Overall, I think I like A IS FOR ADMISSION by Michele Hernandez as the single most useful book that I've read on the subject of highly competitive admissions. It's given me the serenity to deal with a highly uncertain process.
Of course, at this point it puts me simply into waiting out next four months to see how some my daughter passes some major milestones: two SAT II's, incl. Math IIc, two AP's, and the critical second semester junior grades...her school does ranks by percentages-- top 1%, top 3%, top 5%, top 10%--which kinda sucks anyway and she'll be either in the top 3% or top 5% depending on whether or not she gets a "B" in any course.
|By a on Monday, February 17, 2003 - 09:31 am: Edit|
Great book. Anyone appyling/ attending Wesleyan this year? Stats? I'm curious.
|By bump on Monday, February 17, 2003 - 10:26 pm: Edit|
|By Lucky (Lucky) on Monday, February 17, 2003 - 10:42 pm: Edit|
I met Michele Hernandez this year during an adcom meeting (for those of you that haven't read _A Is For Admission_, she was an admissions counselor at Dartmouth). She talked briefly to each of us interns, offered her advice on what to look for when sorting the apps and gave each of us an autographed copy of her book. She really showed us the "human" side to admissions that few people see in the process.
|By justwonderin on Monday, February 17, 2003 - 10:43 pm: Edit|
What do you mean when you say human, Lucky?
|By Thedad (Thedad) on Tuesday, February 18, 2003 - 01:31 am: Edit|
I'd guess Lucky means looking beyond the numbers at the intangibles and the whole person, what they
would add to the campus community.
Side note: funny, but some of the numbers geeks
who complain about affirmative action would be
s.o.l. on a lot of scales, such as "adds to
|By a on Tuesday, February 18, 2003 - 02:20 pm: Edit|
|By Lucky (Lucky) on Tuesday, February 18, 2003 - 02:26 pm: Edit|
Thedad, you've got it down. What I also meant by Ms. Hernandez showing the "human" side to the college application process was partially literal; people talk about the "AdCom" and it is often forgotten that these Admissions Committees are made up of individual people. It is not just a mechanical process as it might seem to be to those of us on the outside.

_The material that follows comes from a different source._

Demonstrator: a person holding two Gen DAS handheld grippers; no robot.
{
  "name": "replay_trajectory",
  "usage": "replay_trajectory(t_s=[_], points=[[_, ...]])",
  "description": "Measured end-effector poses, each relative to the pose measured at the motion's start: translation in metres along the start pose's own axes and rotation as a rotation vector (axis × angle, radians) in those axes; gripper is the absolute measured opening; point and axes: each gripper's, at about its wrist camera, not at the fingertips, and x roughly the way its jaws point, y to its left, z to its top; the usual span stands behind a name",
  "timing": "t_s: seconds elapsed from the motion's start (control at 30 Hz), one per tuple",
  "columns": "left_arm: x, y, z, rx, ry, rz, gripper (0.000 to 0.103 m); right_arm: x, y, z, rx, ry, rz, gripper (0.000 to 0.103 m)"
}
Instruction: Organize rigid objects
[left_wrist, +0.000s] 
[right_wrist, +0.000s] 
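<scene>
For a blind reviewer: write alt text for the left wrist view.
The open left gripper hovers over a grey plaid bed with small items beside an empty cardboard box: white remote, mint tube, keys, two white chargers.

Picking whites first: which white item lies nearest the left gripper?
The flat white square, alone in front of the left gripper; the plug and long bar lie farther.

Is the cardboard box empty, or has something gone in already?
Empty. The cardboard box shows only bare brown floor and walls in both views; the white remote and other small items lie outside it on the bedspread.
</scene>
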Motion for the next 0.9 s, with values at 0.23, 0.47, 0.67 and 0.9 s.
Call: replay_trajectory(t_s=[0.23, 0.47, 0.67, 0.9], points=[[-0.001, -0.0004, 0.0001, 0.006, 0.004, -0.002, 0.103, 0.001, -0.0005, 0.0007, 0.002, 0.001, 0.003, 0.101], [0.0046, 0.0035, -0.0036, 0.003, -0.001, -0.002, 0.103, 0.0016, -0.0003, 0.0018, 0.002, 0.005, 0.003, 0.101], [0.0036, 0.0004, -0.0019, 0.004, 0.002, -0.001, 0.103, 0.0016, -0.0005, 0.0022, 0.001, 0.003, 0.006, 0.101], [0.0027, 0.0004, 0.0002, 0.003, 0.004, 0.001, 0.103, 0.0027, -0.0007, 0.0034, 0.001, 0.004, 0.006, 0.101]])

|By a on Tuesday, February 18, 2003 - 05:57 pm: Edit|
what's wesleyan like now?
|By wes on Tuesday, February 18, 2003 - 09:40 pm: Edit|
|By Ron on Tuesday, February 18, 2003 - 11:35 pm: Edit|
Yea, A is for Admission changed my entire perspective on the admissions process. But is it that accurate any more? I know it is probabaly the most up-to-date material considering as how it has stats form 2001 and Gatekeepers is based mainly on 2000, but when looking on this site, and even evaluating my peers, I wonder, I mean they are like 8/6's or like 9/5's and they are getting shafted form everywhere. I am not basing this on a few of my friends who I have seen get rejected, but reahter tracking this website and seeing how 9/6's and the like are being rejected cold and it just makes me wonder maybe what once was considered a 5 is now perhaps a 3...? ANyone have comments? Also, I find some of the information a little contradictory and up for debate. Plus, in a sense it bothers me how she made the admissions process almost a specifc formula ( i know, the "human side" is also there) and how specific mistakes can jsut sink your application. I also felt that there should be more of a 60/40 ratio instead of like 70/30.

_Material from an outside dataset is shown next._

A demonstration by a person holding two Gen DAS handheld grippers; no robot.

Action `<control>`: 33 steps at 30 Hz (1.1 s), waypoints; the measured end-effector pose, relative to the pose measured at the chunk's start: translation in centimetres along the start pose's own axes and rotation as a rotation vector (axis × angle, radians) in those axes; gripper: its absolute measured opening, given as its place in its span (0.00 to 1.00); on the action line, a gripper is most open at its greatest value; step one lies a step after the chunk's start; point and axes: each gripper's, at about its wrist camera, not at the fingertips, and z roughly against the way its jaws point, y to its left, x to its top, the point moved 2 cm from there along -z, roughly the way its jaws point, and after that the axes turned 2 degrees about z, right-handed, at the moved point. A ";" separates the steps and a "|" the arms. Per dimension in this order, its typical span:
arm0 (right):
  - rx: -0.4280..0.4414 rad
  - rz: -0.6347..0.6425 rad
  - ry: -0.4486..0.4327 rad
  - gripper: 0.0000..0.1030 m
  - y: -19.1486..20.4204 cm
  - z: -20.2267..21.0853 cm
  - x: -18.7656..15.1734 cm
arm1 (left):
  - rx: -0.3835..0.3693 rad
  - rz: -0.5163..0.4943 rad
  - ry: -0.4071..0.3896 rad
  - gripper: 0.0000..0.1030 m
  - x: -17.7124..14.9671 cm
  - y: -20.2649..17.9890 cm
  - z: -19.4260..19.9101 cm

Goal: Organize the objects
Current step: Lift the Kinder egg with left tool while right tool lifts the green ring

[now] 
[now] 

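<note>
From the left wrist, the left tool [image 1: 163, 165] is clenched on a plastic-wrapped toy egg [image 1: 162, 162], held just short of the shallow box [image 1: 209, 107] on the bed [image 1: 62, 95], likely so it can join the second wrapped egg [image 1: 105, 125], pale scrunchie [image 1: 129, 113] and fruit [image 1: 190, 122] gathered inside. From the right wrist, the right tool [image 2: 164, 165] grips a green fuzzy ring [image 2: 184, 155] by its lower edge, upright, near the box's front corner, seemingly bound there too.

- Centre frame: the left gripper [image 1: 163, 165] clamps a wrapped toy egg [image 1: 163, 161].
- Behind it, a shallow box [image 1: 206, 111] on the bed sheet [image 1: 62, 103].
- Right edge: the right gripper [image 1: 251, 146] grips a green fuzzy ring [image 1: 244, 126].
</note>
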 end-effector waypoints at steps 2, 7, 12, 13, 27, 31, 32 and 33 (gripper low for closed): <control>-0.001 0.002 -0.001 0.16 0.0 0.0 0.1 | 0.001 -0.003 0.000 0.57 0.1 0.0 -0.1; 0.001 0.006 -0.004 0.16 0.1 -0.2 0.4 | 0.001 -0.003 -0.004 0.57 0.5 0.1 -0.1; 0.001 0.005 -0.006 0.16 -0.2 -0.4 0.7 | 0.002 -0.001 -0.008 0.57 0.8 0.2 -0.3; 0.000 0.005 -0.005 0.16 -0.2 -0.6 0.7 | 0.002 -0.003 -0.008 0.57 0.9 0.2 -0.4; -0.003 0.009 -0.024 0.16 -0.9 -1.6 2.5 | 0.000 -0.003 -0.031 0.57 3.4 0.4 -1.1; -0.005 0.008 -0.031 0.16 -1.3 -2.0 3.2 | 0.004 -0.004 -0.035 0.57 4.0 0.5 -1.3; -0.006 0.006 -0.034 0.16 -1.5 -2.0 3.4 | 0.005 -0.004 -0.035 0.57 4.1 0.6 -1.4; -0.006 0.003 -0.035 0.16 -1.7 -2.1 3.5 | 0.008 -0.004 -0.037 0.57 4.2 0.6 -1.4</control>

|By Thedad (Thedad) on Wednesday, February 19, 2003 - 02:08 am: Edit|
You know the "human side" is a factor when 800/800 SAT's are rejected, when valedictorians are rejected, and when French horn players with 1450's are accepted.
I think it's important to realize that colleges have dozens of priorities in assembling a class but that not all priorities are met every year.
Talking to the parents a couple or three years ahead of me and reading the books makes me realize that it's not a cut-and-dried numbers-driven deterministic process.
Ron, you're not going to get a more up to date book based on 2002 stats...publishing simply doesn't work that way except for disaster books. The fact that you consider admissions to be a disaster doesn't count.
I'm going to go out on a limb and suggest that admissions is going to loosen up next year at the elite schools as fewer people apply due to economic worries. For comparison, look at acceptance rates back in 1990, 1991.
|By qwe on Wednesday, February 19, 2003 - 02:22 am: Edit|
and lemme take a wild guess, is your daughter applying next year?
you and lucky are sooooooooooo full of .
|By Thedad (Thedad) on Wednesday, February 19, 2003 - 10:52 am: Edit|
We'll see when the admissions stats come out in a couple of years. I'm not afraid to put out a prediction that isn't "safe." And unlike you, I can provide data to support my claim.
Some data is right at hand: For the period 1990-1992, the acceptance rate at Georgetown was 29 percent, compared to a range of 21-23 percent for the years 1986-1988 and 1996-2002.
Now, you were probably still wetting your pants back in 1990-1992, but that's the last time the economy was in the toilet in terms of unemployment, consumer confidence, etc., the way it is now.
Amazing how your perspective changes when you have to pay for things with money you've earned.
|By bump on Wednesday, February 19, 2003 - 06:21 pm: Edit|
|By Ron on Thursday, February 20, 2003 - 05:07 pm: Edit|
what r u talking about thedad? was that last comment directed at me or what?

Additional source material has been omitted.